Ils continuèrent à courir dans le jardin, sous l'œil du chat, descendirent la pente, et lorsque Lucie commença à dénouer son fichu, May se mit à pleurer inconsolablement et Robert, tout en débouclant sa « ceinture », s'arrêta, la souleva, et la porta dans ses bras. Sans un seul regard en arrière, ils se hâtèrent et, parce qu'ils ne savaient où aller ni que faire d'autre, ils entrèrent tous sous le saule.
— « Où sont les petits ? » voulut savoir Sœurette ; elle était debout entre les battants de la double porte, le regard encore incertain au sortir de la sieste ; elle nouait à sa ceinture un tablier propre. « Je ne peux pas les trouver. Je les ai appelés sans arrêt.
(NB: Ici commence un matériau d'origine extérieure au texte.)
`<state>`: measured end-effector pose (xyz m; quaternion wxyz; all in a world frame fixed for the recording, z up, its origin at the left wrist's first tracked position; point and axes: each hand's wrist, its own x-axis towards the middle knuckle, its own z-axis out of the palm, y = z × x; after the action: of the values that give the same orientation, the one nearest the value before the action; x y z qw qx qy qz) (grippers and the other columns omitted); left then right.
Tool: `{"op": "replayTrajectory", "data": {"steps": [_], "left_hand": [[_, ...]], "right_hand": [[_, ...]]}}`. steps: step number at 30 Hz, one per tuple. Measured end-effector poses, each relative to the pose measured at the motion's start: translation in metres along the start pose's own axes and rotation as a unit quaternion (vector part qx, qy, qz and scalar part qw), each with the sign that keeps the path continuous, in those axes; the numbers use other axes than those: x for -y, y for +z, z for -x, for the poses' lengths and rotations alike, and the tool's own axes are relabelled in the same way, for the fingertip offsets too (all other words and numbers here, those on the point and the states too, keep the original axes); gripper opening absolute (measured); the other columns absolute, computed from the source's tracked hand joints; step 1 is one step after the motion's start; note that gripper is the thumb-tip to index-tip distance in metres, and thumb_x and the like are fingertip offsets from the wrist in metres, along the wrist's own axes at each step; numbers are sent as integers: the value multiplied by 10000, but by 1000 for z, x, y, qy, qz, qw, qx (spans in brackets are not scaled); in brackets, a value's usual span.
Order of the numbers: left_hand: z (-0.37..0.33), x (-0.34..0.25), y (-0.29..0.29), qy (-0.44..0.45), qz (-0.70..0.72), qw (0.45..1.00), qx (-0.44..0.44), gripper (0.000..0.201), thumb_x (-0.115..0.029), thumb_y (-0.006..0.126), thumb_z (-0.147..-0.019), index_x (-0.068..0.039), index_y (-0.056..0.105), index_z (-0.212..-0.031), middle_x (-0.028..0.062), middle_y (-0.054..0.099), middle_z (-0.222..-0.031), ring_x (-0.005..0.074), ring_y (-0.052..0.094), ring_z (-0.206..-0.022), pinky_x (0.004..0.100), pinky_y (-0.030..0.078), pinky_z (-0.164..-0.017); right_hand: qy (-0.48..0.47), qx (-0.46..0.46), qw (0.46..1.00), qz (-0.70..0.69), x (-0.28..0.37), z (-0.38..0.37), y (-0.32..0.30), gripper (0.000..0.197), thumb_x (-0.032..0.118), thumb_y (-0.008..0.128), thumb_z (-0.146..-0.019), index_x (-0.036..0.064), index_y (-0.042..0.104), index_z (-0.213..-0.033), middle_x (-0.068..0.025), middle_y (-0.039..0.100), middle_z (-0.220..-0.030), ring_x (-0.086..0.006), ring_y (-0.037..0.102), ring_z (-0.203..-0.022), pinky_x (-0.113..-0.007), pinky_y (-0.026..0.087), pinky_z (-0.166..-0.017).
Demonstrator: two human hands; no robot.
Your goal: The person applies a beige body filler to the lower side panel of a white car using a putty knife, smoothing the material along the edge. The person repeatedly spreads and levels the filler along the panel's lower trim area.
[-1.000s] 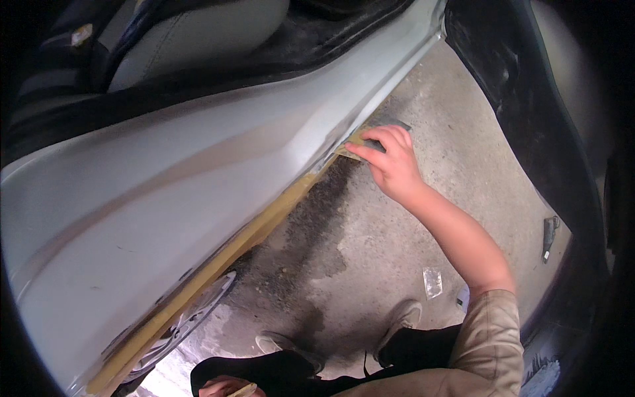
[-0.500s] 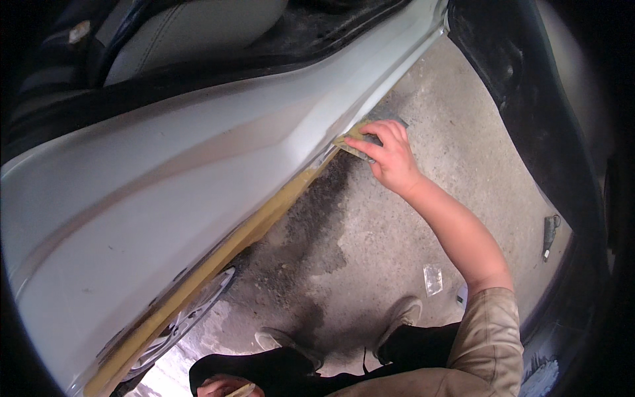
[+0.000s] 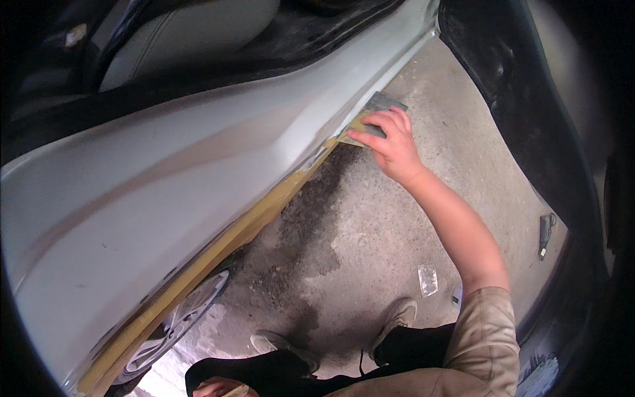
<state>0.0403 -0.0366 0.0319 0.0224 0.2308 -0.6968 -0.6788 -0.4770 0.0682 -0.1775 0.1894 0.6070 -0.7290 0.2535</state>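
A light-coloured car sill [image 3: 198, 152] crosses the view from lower left to upper right. Along its lower edge runs a band of yellow filler [image 3: 251, 221]. My right hand [image 3: 395, 149] grips a flat grey spreader [image 3: 387, 102] smeared with yellow filler, fingers on top. The spreader's edge meets the sill's lower edge at the upper end of the band. At the bottom, my left hand [image 3: 213, 388] is closed round a thin, pale yellowish-edged thing [image 3: 237, 391], mostly cut off by the frame.
A black curved door edge [image 3: 509, 79] bounds the right side. On the concrete floor [image 3: 370, 231] lie a clear plastic packet [image 3: 428, 280] and a dark handheld object [image 3: 546, 235]. A wheel [image 3: 178, 324] shows under the sill, and a grey seat [image 3: 192, 40] inside the car.
My right hand has moved slightly up along the sill, and the spreader now shows more of its grey face. My left hand stays low with its thing.
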Motion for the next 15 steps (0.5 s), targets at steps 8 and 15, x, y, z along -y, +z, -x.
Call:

Les as-tu vus, Henriette ? »
Henriette, assise sur le banc du jardin, quitta son livre des yeux.
— « Oui. Et… non, » dit-elle.
— « Ou bien tu les as vus, ou tu ne les as pas vus, Henriette. Pourquoi es-tu toujours si… heu… tortueuse ? Sais-tu où ils sont ? »
— « Sont ? Non. Ils… étaient… en train de se balancer sous le saule. »
— « Le saule, » reprit Sœurette ; sa voix basse, effarée, mourut dans un soupir, et une expression intriguée apparut sur son visage. « Saule ? Quel saule, Henriette ? Nous n'avons pas de saule. » Elle frotta son front soucieux comme pour ôter un obstacle dans le cheminement de sa pensée. « Les enfants…» commença-t-elle sur un ton perplexe, puis elle s'arrêta, ses yeux ébahis fixés sur le faisan dont les longues plumes balayaient le gravier de l'allée. Son regard se fit trouble, interrogateur, et devint vacant.
Elle secoua légèrement la tête pour s'éclaircir les idées.
« Nous n'avons pas de saule, » répéta-t-elle avec entêtement.
Henriette inséra un doigt mince dans les pages de son livre.
— « Alors il faut que j'en plante un, à présent, afin qu'il soit prêt pour leur arrivée. »
— « L'arrivée de qui, très chère ? »
— « Des enfants, Sœurette. »
— « Oh… Oh ! oui. Bien sûr. C'est tellement…» Elle fronça le sourcil, cherchant le mot juste.
— « Tortueux, » dit Henriette.
— « Merci, » dit sa sœur.
— « C'est moi qui te remercie, » répliqua Henriette. Elle se leva et marcha lentement jusqu'au cadran solaire, sur le marbre duquel elle consulta l'ombre allongée du Temps. Le faisan, devant elle, hâta sa promenade.
Se baissant, Henriette ramassa une plume tombée, et la plaça dans son livre pour marquer la page.